### ABOUT THIS TASK
Where the records below show a line containing "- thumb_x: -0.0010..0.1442", start copying; end with the line containing "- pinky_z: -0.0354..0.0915", and copy it too.
[AVAILABLE DATA — start]
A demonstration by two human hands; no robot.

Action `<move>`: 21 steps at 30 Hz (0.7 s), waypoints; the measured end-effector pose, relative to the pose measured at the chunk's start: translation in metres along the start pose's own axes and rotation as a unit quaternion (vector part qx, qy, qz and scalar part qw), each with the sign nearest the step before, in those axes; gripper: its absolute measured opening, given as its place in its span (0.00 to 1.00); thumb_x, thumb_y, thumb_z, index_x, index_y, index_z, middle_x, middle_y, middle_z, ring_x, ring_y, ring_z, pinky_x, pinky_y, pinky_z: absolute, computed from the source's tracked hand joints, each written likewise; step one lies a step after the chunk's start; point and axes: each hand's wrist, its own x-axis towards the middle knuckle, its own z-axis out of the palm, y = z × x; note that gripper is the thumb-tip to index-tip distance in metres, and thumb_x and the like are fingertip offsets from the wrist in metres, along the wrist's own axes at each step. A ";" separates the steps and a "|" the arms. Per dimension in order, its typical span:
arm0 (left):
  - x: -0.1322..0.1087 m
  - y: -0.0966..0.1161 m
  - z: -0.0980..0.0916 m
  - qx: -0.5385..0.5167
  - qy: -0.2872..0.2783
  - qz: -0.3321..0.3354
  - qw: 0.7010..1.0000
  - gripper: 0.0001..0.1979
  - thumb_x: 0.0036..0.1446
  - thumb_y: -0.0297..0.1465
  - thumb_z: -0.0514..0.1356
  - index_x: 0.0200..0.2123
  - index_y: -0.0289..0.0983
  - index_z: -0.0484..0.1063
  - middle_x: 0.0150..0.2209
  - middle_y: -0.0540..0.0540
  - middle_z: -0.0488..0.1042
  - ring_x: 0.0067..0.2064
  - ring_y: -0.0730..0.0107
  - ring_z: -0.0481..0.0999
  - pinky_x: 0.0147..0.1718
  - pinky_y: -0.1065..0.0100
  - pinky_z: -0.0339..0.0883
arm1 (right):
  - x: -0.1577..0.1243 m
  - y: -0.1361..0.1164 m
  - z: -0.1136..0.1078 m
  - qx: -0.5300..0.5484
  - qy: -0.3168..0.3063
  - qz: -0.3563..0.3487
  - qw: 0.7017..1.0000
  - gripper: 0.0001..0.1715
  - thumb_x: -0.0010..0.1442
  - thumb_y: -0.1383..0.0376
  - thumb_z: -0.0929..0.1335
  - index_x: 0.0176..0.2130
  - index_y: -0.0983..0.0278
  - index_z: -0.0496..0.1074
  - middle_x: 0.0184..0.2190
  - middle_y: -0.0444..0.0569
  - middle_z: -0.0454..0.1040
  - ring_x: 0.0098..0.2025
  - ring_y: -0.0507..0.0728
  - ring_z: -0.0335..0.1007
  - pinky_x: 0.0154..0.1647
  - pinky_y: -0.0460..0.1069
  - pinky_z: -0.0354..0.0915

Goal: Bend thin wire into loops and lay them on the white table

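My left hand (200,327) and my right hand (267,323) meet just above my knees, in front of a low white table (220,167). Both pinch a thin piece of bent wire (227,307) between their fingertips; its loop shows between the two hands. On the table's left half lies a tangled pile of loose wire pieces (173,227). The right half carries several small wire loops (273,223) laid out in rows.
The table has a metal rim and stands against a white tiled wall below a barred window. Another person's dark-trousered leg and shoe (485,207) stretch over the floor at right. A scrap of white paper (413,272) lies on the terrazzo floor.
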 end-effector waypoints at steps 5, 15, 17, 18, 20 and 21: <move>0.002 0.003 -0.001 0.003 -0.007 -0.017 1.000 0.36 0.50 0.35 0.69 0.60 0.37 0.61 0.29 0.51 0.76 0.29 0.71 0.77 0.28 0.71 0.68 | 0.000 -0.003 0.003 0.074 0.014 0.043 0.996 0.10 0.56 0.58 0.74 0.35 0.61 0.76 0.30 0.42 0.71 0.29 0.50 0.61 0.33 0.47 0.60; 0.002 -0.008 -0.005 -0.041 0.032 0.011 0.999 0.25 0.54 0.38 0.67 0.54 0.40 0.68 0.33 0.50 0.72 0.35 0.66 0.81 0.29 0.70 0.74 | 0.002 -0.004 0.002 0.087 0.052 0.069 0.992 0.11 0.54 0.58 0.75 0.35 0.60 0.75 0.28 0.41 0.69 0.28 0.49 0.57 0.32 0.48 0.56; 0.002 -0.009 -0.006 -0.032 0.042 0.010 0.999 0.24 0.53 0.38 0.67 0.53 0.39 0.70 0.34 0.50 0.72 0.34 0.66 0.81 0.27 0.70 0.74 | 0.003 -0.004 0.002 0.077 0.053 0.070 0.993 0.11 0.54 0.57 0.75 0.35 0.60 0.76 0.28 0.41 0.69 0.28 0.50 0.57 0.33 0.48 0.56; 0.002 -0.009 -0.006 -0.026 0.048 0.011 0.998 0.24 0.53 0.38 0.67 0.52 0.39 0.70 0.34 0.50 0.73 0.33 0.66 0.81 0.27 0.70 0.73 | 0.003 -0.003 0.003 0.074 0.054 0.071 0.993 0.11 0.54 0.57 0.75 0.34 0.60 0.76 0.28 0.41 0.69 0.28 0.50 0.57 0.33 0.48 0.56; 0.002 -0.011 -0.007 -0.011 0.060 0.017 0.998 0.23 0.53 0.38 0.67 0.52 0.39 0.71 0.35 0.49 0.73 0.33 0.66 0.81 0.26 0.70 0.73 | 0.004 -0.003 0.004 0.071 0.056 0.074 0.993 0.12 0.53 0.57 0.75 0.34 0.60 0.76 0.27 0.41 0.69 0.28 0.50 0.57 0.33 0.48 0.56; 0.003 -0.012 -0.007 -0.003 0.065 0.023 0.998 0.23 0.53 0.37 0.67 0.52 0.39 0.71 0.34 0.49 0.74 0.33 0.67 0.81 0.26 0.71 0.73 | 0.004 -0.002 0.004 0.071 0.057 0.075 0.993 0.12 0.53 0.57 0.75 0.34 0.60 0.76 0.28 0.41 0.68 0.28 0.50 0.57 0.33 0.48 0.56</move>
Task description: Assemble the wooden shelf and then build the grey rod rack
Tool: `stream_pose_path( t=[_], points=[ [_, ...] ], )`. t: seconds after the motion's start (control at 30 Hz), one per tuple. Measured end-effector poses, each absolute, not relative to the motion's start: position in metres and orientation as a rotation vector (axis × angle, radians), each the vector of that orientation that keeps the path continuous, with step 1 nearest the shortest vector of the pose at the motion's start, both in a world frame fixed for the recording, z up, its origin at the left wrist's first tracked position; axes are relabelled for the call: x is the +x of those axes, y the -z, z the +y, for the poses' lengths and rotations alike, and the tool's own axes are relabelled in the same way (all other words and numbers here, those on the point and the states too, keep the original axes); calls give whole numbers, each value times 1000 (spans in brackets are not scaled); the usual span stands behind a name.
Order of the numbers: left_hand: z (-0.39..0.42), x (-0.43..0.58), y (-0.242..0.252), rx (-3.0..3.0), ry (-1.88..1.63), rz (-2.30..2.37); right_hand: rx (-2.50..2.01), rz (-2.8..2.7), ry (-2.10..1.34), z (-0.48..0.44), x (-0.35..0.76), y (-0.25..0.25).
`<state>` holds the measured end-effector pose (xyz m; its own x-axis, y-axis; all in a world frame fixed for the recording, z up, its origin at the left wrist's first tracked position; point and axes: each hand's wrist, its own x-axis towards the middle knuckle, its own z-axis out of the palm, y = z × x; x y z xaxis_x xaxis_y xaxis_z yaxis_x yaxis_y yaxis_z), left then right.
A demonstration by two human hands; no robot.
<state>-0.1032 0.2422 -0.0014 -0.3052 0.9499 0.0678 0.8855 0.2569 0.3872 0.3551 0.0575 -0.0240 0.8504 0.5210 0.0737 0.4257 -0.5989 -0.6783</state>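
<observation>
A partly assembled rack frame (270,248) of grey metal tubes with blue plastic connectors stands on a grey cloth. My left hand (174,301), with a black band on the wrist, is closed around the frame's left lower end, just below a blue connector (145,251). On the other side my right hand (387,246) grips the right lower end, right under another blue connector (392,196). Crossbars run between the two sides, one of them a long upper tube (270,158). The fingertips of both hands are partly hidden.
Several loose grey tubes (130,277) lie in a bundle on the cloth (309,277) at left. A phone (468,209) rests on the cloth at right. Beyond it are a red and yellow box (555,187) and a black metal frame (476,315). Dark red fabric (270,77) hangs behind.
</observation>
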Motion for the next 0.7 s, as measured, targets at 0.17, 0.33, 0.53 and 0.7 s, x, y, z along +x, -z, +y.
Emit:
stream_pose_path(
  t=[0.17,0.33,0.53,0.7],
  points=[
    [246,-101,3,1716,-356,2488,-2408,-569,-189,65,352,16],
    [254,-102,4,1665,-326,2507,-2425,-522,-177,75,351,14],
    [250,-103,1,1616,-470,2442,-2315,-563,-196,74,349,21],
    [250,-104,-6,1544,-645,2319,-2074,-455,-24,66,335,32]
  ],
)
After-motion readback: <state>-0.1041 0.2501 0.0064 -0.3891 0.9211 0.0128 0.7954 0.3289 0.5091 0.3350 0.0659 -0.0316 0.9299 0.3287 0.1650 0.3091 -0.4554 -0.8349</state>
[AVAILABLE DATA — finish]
### EXERCISE SOLUTION
  - thumb_x: -0.0010..0.1442
  - thumb_y: -0.1383..0.0376
  - thumb_z: -0.0929..0.1335
  - index_x: 0.0176..0.2130
  - index_y: -0.0983..0.0278
  - index_z: -0.0496..0.1074
  - middle_x: 0.0184..0.2190
  - middle_y: -0.0444..0.0569
  - middle_z: -0.0454..0.1040
  - ring_x: 0.0098..0.2025
  - ring_y: -0.0507..0.0728
  - ring_z: -0.0335..0.1007
  - pinky_x: 0.0154..0.1647
  - pinky_y: -0.0460..0.1069
  - pinky_z: -0.0354..0.0915

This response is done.